The number of views rendered from a three-dimensional object may affect retrieval performance and classification performance, so we have conducted comparative experiments to select the optimal number of views. We set up the virtual camera array at an angle theta around the z-axis. θ is set to 180 °, 90 °, 60 °, 45 °, 36 °, 30 ° and 18 °, respectively, and 2, 4, 6, 8, 10, 12, and 20 views can be generated for each three-dimensional object, respectively.
As shown in table 4, when the number of views was set to 12, the NN, FT, ST, DCG, F-fraction and ANMRR were increased by 15.8% to 46.7%, 11.8% to 118.8%, 17.0% to 71.5%, 18.0% to 52.4%, 12.0% to 95.6%, and 43.6% to 77.9%, respectively, compared to the other numbers of views. Therefore, we set the optimal number of views to 12.
TABLE 4 Performance of different view quantities on ModelNet40
Intuitively, the order of view capture directly affects three-dimensional object feature learning. To verify whether our method is limited by a particular view order, we set the view order number of the multi-view sequence 50 times during the test to verify the robustness of the proposed network. The results of the search and classification are shown in the following table.
TABLE 5 comparison of Performance on ModelNet40 for different view sequences
The results of the out-of-order input view are even better than those of the in-order input view approach. It can be seen that the present invention can adaptively calculate the importance of each view and can use the structural and visual information in a plurality of photographed views with the help of such information.

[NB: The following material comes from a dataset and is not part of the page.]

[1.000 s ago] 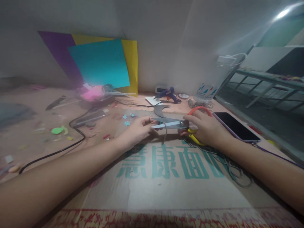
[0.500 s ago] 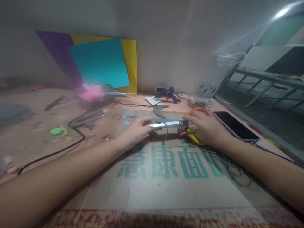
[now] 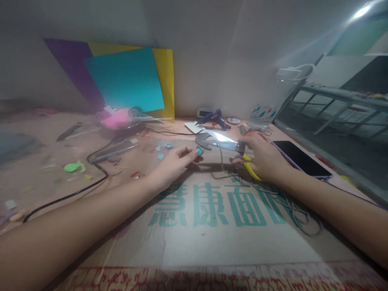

The application also provides a device for identifying the three-dimensional model based on visual saliency sharing, which comprises a three-dimensional model acquisition module, a two-dimensional view sequence acquisition module, a visual feature vector acquisition module, a fusion module and a classification or retrieval module, wherein the three-dimensional model acquisition module is used for acquiring the three-dimensional model to be retrieved; the two-dimensional view sequence acquisition module is used for acquiring a two-dimensional view sequence according to the three-dimensional model to be retrieved; the visual feature vector acquisition module is used for acquiring a visual feature vector of the two-dimensional view sequence; the fusion module is used for inputting the visual features to the MVCNN branch and the visual saliency branch and fusing the complex features in the MVCNN branch with the visual saliency features in the visual saliency branch to form fusion features; and the classification or retrieval module is used for retrieving or classifying the three-dimensional model to be retrieved through the fusion characteristics.
It should be noted that the foregoing explanations of the method embodiments also apply to the apparatus of this embodiment, and are not repeated herein.
The present application further provides an electronic device comprising a memory, a processor and a computer program stored in the memory and capable of running on the processor, the processor when executing the computer program implementing the above method for three-dimensional model recognition based on visual saliency sharing.
The present application also provides a computer readable storage medium having stored thereon a computer program enabling, when being executed by a processor, a method for three-dimensional model recognition based on visual saliency sharing as above.
FIG. 2 is an exemplary block diagram of an electronic device capable of implementing a method for three-dimensional model recognition based on visual saliency sharing provided according to one embodiment of the present application.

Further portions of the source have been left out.